In a few years, no investors are going to be looking for AI startups

Despite the click-baity title, I mean it. I believe that in 2 years, no investor is going to be explicitly looking to fund AI-powered startups.

Given that nearly all the startups we see these days are dressing themselves in AI clothes (powered by machine learning! uses the latest RNNs and GANs! post-deep learning architecture!), this might seem counter-intuitive, to say the least.

But the reason I believe that no investor will be funding startups calling themselves AI-powered startups (and no startup CEO will differentiate themselves as an AI-first company like Google) is because investors will assume the startup is using the best available AI techniques to solve the problem they are solving.

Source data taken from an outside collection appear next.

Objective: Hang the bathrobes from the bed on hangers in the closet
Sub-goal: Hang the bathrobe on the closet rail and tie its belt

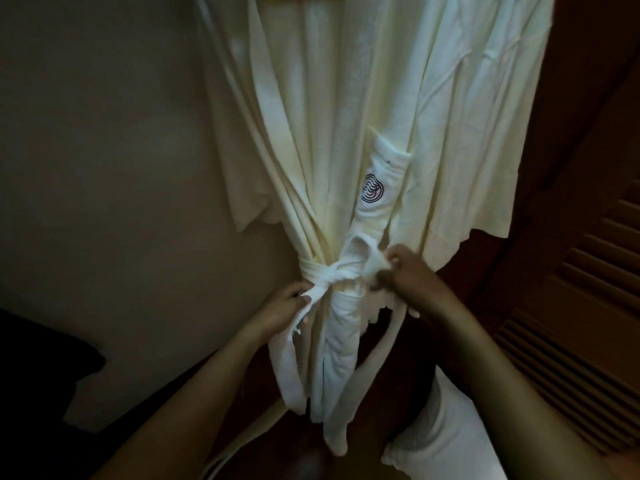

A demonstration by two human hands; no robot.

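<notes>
A cream bathrobe (346,116) hangs in front of me from a wooden hanger whose edge shows at the very top. It has a chest pocket with a round purple emblem (372,189). A white belt (322,273) is wrapped around the robe's waist and crossed into a knot. My left hand (284,311) grips the belt end that hangs down on the left. My right hand (403,271) pinches a loop of the belt just right of the knot. A second belt end (384,344) drops below my right wrist.
A plain beige wall (104,150) stands to the left of the robe. A dark wooden louvred closet door (581,323) is on the right. A white cloth bundle (446,441) lies low right, and a dark shape (38,368) sits at lower left.
</notes>
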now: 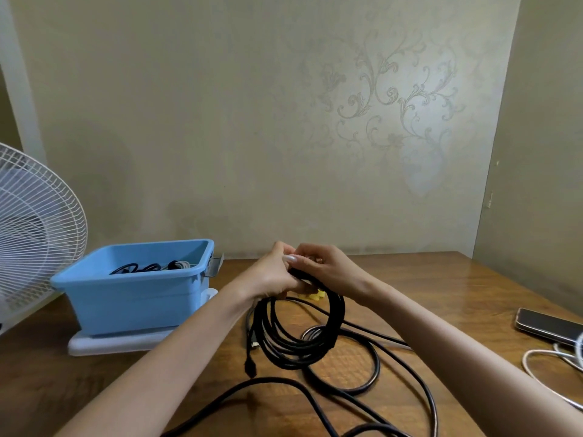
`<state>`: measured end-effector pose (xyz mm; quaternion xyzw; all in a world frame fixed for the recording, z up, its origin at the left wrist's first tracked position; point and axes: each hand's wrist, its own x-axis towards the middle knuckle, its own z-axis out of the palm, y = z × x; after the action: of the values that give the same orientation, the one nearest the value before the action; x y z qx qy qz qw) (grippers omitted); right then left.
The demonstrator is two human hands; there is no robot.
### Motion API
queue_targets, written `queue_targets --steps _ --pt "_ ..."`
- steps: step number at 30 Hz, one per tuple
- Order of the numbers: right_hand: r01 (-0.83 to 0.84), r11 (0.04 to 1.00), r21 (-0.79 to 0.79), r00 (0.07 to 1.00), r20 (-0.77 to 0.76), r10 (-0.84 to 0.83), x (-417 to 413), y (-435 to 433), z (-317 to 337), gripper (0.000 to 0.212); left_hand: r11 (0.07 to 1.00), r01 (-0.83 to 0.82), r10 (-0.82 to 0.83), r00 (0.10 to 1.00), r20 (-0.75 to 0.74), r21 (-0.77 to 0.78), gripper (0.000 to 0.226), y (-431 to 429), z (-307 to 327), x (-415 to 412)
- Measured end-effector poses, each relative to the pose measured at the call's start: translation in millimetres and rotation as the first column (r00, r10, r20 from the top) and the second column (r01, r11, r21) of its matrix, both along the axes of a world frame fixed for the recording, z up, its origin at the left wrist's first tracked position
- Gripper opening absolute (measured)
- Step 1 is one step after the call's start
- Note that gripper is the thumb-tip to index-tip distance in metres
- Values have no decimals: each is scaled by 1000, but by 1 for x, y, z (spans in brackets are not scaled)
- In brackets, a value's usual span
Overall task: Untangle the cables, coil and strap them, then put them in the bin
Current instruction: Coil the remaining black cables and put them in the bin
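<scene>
One black coil (337,313) in left hand (273,274), right hand (329,269); one blue bin (132,298).

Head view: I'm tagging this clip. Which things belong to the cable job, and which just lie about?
Job: black coil, gripped by left hand and right hand; yellow strap; loose black cables; blue bin.
Lying about: fan; phone.

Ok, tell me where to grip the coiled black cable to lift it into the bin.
Grip the top of the coiled black cable, from above, where the left hand and right hand gather all loops into one bundle; lower down they fan apart and a connector end dangles.
</scene>
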<state>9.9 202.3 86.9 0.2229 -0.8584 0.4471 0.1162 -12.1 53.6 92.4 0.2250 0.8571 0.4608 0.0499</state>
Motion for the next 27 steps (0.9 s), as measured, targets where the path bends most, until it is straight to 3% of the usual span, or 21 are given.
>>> queue_targets --steps 3,5,8,10,13,16,19,23,25,27 --pt "43 999 6 998 -56 -43 -2 -1 -1 22 986 21 -37 995 95 165 57 -3 0 0" --pt "1 1000 -7 1000 0 -1 -1 0 0 19 979 11 -28 997 79 205 51 -5 1 0" --pt "-41 973 -225 995 81 61 -3 0 0 20 964 29 -29 1000 -1 265 46 -6 1 -1" --pt "-29 938 -345 997 58 52 -6 -3 -1 22 943 72 -71 997 -16 324 43 -7 1 -3" --pt "31 905 -425 999 4 -32 -11 -6 0 24 940 134 -164 984 72 313 36 -15 1 -7" --pt "87 806 -586 995 6 -103 -17 2 3 26 939 116 -179 968 175 322 25 -23 -6 -11" --pt "80 725 -684 995 10 -101 -23 1 -5 25 826 75 -261 929 261 559 24 -24 -17 -17" --pt "156 650 -744 985 66 -160 -34 -7 -28 26 549 34 -528 789 315 835 49 -19 -27 -25" --pt "154 641 -752 987 81 -142 -41 -6 -36 28 500 31 -565 769 299 866 49 -16 -35 -32" --pt "193 701 -686 981 126 -147 -51 2 -44 35 517 29 -507 815 279 855 48 -14 -44 -38"
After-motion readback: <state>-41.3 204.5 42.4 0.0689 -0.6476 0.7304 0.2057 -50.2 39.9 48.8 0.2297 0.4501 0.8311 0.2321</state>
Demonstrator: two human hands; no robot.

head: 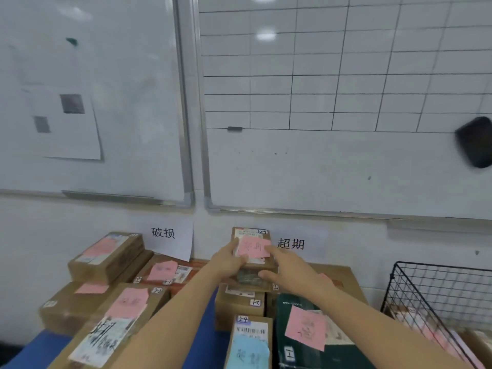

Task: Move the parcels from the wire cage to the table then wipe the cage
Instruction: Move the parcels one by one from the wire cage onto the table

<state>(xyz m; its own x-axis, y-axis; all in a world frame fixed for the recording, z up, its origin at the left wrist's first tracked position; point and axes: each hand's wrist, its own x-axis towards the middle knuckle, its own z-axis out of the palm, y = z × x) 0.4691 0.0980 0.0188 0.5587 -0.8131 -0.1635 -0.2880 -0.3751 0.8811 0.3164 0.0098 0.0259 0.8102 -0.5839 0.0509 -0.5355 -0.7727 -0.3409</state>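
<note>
A small cardboard parcel point(251, 235) with a pink note stands on top of the right-hand stack, against the wall. My left hand point(229, 259) grips its left side. My right hand point(290, 272) touches its right side with the fingers spread. Several more parcels with pink notes cover the blue table point(205, 339): a brown stack point(106, 257) at the left, a dark green one point(300, 331) at the front right, one with a blue note point(250, 344) in front. The black wire cage point(436, 296) stands at the right with parcels inside.
Two whiteboards point(332, 102) hang on the wall behind the table. A black eraser point(474, 142) sticks to the right board. Paper signs point(170, 238) with characters are taped to the wall above the stacks.
</note>
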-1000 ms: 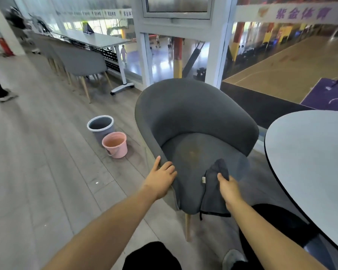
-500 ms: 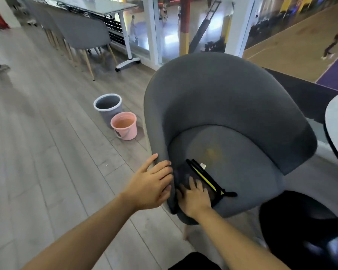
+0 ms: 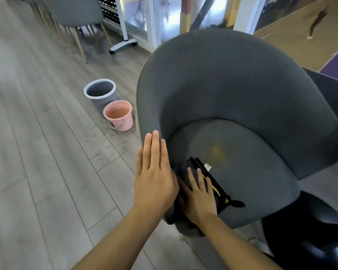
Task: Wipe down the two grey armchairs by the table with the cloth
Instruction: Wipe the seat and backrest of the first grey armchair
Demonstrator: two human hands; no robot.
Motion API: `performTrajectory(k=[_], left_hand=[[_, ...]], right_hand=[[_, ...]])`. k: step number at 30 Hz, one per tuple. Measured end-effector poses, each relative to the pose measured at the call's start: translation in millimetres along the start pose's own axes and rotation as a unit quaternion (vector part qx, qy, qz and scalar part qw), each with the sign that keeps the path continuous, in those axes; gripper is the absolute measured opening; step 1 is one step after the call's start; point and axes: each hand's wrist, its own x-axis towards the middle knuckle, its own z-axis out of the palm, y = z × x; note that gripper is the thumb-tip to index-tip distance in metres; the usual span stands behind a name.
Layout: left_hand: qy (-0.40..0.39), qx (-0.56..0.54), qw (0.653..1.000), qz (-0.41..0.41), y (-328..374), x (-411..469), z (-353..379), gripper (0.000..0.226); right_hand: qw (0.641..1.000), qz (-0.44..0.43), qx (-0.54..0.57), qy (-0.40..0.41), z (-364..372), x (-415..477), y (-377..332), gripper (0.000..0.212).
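Sports hall lounge: court (image 3: 300,34) beyond glass.

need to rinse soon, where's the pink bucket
On the floor left of the armchair: the pink bucket, touching the grey bucket behind it.

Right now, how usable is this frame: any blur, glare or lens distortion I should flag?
Head view: strong wide-angle bowing, floor planks curve; bright glare washes out the window at top; background chairs are softly smeared; the armchair, the cloth and both hands, left hand and right hand, stay reasonably sharp.
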Motion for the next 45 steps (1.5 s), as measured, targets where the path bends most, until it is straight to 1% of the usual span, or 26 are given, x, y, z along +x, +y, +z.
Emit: performTrajectory(k=[3, 7, 10, 14, 18, 22, 25, 30, 33, 36, 41, 45], left_hand=[[0.007, 0.003, 1.000, -0.004, 0, -3, 6, 0.065], [0.023, 0.005, 1.000, 0.004, -3, -2, 8, 0.063], [0.033, 0.000, 0.999, 0.008, -4, -1, 9, 0.062], [0.028, 0.000, 1.000, 0.008, -10, 0, 8, 0.060], [0.043, 0.007, 0.999, 0.031, -27, 6, 7, 0.058], [0.050, 0.003, 0.998, 0.034, -33, 4, 7, 0.059], [0.034, 0.008, 0.999, 0.019, -31, 4, 8, 0.060], [0.001, 0.003, 1.000, 0.001, -30, 2, 4, 0.064], [-0.002, -0.009, 1.000, 0.000, -30, 0, 0, 0.063], [-0.009, -0.012, 1.000, -0.003, -34, -3, -3, 0.061], [-0.045, -0.009, 0.999, -0.028, -59, -12, -13, 0.060], [-0.053, -0.048, 0.995, -0.069, -82, -21, -17, 0.058]], right_hand=[[1.000, 0.008, 0.010, 0.002, -3, 23, -5, 0.062], [0.998, 0.032, 0.057, -0.009, -9, 75, -16, 0.058], [0.997, 0.047, 0.062, -0.015, -9, 119, -22, 0.056], [0.996, 0.067, 0.062, -0.021, -14, 173, -30, 0.057], [0.995, 0.076, 0.062, -0.024, -20, 186, -37, 0.057], [0.995, 0.075, 0.058, -0.012, -25, 163, -44, 0.055], [0.996, 0.058, 0.060, -0.017, -23, 127, -43, 0.054], [0.997, 0.053, 0.060, -0.020, -19, 41, -42, 0.053], [0.996, 0.070, 0.056, 0.000, -14, -10, -39, 0.049], [0.998, 0.062, 0.032, 0.008, -6, -46, -31, 0.050], [0.998, 0.048, 0.029, 0.019, -10, -68, -39, 0.054], [0.999, 0.029, 0.029, 0.029, -5, -69, -61, 0.050]])
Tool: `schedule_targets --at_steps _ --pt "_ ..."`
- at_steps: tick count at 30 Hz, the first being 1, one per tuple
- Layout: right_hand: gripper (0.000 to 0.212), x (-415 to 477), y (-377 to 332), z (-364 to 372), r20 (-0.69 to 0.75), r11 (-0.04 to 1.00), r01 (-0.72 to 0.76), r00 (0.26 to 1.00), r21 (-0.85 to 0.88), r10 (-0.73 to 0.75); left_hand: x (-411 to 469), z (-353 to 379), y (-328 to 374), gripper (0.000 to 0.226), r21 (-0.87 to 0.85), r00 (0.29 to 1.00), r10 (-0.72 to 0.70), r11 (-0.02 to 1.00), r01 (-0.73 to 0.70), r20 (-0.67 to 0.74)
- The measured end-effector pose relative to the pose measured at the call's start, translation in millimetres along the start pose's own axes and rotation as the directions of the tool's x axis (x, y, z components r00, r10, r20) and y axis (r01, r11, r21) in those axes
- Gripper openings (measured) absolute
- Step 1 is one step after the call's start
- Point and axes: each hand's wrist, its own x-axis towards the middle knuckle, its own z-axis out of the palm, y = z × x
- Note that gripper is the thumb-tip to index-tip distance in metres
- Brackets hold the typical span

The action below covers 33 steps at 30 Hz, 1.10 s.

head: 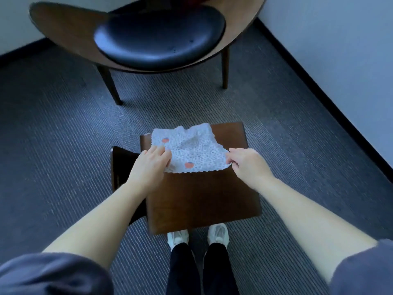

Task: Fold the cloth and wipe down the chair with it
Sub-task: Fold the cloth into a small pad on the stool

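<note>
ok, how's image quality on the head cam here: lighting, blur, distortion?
Head view: dim, with a blue cast; soft sheen on the black seat cushion; the chair looks smeared, likely motion blur; the cloth, left hand and right hand are fairly sharp; the baseboard bows from the wide-angle lens.

The cloth (191, 147) looks soft, matt and crinkled; the stool (202, 194) is smooth dark wood; at 12 o'clock, the chair (159, 37) has a glossy leather-like cushion.

both hands (148, 165) pinching cloth (192, 149), wooden stool (202, 199)
</note>
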Motion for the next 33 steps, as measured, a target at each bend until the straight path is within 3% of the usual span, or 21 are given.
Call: schedule_targets --at_steps 5,8,10,12,13,16,19,23,28,33 --pt "0.028 -22.5 25.4 85.6 0.135 0.980 0.111 0.987 -0.165 -0.089 -21.1 84.8 10.5 0.028 0.026 0.983 -0.006 1.000 0.001 0.183" --pt "0.021 -40.4 27.6 111.8 0.342 0.969 0.188 0.932 -0.163 -0.123 -39.4 108.2 24.1 0.014 0.052 0.910 -0.037 0.999 0.017 0.413" --pt "0.020 -44.5 26.1 114.7 0.494 0.969 0.160 0.868 -0.187 -0.048 -49.4 110.5 29.4 0.026 0.060 0.868 -0.053 0.998 0.027 0.493" --pt "0.023 -38.7 24.6 114.4 0.420 0.979 0.081 0.908 -0.188 0.005 -49.8 110.4 29.9 0.042 -0.002 0.910 -0.067 0.997 0.074 0.410" --pt "0.023 -30.1 23.4 116.3 0.314 0.982 0.073 0.949 -0.174 -0.015 -44.2 111.7 27.5 0.045 -0.037 0.946 -0.061 0.996 0.076 0.318" --pt "0.048 3.6 8.4 125.1 0.075 0.987 0.010 0.997 -0.163 0.002 -12.5 118.4 24.1 0.044 -0.029 0.996 -0.072 0.997 0.074 0.058" --pt "0.060 44.5 -4.9 149.9 0.069 0.975 -0.072 0.994 -0.208 0.089 21.9 140.8 24.1 0.061 -0.047 0.988 -0.146 0.988 0.148 0.052" --pt "0.061 60.5 4.1 186.4 0.076 0.940 -0.079 0.991 -0.332 0.110 36.8 178.9 20.2 0.066 -0.043 0.984 -0.171 0.984 0.173 0.046" --pt "0.061 54.7 21.0 192.4 -0.017 0.944 -0.129 0.991 -0.304 0.130 30.5 189.3 8.3 0.067 -0.015 0.957 -0.289 0.957 0.289 -0.022" --pt "0.063 46.2 33.1 183.4 0.002 0.933 -0.163 0.985 -0.321 0.173 17.4 183.3 -2.5 0.070 -0.018 0.913 -0.407 0.913 0.407 0.001"
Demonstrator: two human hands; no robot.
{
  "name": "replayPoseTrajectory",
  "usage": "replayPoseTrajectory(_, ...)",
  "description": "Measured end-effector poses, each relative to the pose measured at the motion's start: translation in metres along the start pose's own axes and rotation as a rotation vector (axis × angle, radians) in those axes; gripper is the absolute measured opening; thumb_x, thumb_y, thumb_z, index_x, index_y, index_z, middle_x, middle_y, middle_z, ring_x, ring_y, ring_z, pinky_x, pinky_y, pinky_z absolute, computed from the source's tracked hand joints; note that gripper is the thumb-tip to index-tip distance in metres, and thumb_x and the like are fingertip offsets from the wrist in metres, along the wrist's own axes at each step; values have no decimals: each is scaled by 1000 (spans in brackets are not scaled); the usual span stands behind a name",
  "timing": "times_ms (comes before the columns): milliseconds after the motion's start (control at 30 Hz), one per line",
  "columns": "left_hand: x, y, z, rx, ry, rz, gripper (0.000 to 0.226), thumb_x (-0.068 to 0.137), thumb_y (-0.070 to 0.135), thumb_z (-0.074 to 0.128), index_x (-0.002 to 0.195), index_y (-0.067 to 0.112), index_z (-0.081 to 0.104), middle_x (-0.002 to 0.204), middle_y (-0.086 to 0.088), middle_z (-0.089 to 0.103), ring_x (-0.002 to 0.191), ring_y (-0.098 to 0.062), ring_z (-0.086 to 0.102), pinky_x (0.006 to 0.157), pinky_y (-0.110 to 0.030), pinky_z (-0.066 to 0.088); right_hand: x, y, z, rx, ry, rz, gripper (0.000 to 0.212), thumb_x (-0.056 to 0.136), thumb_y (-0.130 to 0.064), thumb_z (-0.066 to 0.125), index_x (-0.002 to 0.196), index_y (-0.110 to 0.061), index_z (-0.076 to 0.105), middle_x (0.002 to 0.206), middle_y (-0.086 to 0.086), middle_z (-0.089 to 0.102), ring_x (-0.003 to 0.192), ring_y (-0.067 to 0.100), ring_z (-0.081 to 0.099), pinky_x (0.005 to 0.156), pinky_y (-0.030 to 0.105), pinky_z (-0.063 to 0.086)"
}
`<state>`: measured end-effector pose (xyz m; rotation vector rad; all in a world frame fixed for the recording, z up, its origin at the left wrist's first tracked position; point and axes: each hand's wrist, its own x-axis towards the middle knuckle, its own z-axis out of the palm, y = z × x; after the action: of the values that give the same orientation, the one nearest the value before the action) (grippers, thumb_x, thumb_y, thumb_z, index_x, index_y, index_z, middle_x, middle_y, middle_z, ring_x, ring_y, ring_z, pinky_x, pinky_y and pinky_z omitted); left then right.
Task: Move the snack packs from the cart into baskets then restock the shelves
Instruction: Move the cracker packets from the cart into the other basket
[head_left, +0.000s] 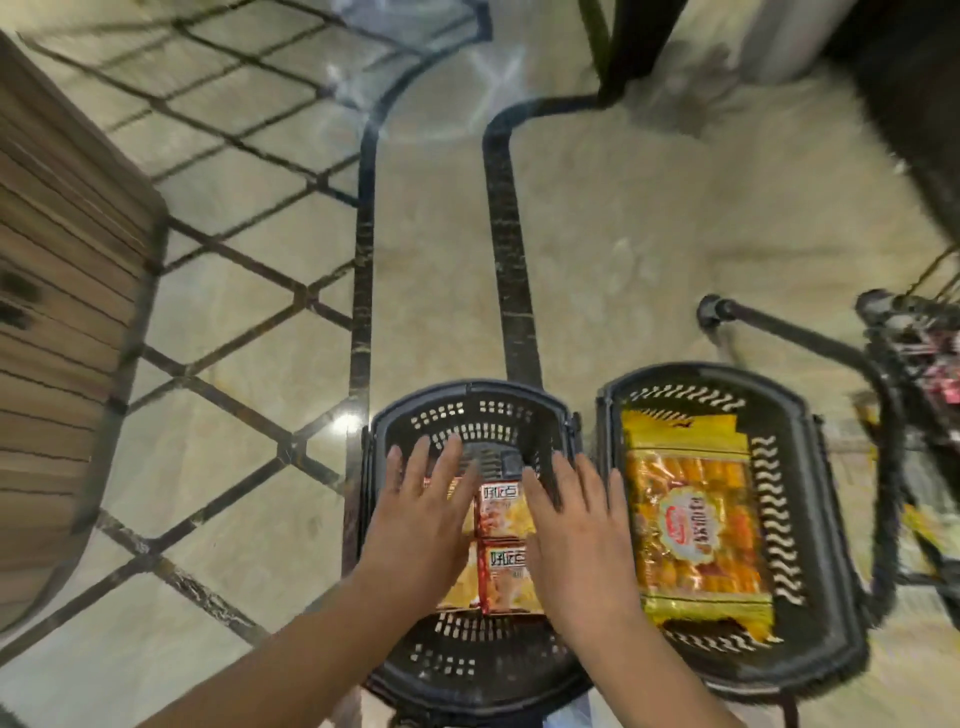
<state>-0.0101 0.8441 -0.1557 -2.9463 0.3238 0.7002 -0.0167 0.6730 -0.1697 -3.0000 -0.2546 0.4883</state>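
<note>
Clearly, two snack packs (506, 569) carry red Chinese-character labels.

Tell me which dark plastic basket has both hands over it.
The left dark plastic basket, holding small red-and-yellow snack packs, under the left hand and right hand. The right basket holds one large golden pack.

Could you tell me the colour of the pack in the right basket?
The pack is orange and gold; head view.
</note>
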Motion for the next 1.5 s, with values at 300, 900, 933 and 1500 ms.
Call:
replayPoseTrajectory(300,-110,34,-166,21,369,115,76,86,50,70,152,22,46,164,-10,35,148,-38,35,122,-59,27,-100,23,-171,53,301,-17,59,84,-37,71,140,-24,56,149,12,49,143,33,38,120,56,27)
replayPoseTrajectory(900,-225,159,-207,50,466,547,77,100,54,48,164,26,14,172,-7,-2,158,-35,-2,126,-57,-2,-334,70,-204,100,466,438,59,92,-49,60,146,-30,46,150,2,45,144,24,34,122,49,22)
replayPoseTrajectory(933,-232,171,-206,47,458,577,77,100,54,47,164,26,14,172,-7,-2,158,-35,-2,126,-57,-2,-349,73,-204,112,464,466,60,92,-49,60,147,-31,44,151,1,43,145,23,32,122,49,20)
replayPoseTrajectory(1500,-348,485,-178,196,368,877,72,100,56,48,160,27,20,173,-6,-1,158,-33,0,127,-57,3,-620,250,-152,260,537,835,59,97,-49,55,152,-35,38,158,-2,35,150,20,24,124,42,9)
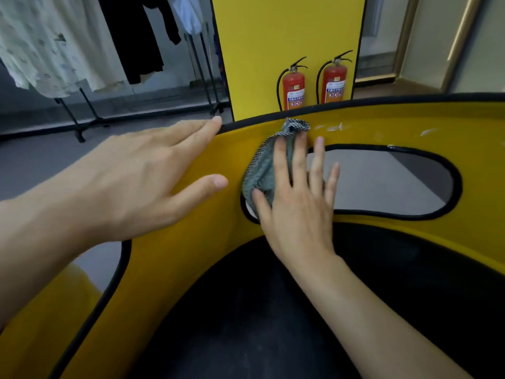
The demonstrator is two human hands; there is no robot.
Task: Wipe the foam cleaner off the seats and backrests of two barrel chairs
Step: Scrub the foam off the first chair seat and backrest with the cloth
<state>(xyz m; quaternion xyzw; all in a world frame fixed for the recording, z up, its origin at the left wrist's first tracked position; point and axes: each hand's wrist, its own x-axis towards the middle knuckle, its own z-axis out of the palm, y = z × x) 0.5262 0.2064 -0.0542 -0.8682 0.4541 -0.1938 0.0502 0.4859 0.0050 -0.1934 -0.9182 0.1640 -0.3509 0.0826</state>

Not having state-of-the-art AI techniques powering their software would be like not having a relational database in their tech stack in 1980 or not having a rich Windows client in 1987 or not having a Web-based front end in 1995 or not being cloud native in 2004 or not having a mobile app in 2009. In other words, in a small handful of years, software without AI will be unthinkable.

So ambitious founders will need to invest some other way to differentiate themselves from the crowd — and investors will be looking for other ways to decide whether to fund a startup. And investors will stop looking for AI-powered startups in exactly the same way they don’t look for database-inside or cloud-native or mobile-first startups anymore. All those things are just assumed.

In this way, AI is no different than any other foundational computer science technique that gets widely adopted. Every now and again, the industry invents a new set of “must adopt” computer science techniques that find their way into all important software we use.

It begins with cool kids cloning code from Github and talking about what they found in a sub-reddit, then the research papers start dominating Arxiv, then the meetups go from dozens of enthusiasts to sold out extravaganzas at venues like Moscone Center, then the coding bootcamps and MOOCs offer the nanodegrees, and then eventually the techniques are embodied in the mainstream IDEs like XCode and Visual Studio, and then you discover that you can’t earn a computer science degree without a healthy dose of the stuff in the Standard Curriculum.

Until we get to that point, we’ll have some froth in salaries and valuations and pitch decks — just like we’ve always had when the platform shifts. Remember when PowerBuilder or Win32 or Objective C or Hadoop coders or [insert favorite platform tech here] engineers were over-priced?

I’m looking forward to the day when AI is powering all the software we write by default. And also looking forward to hearing what the shiny new thing will be then.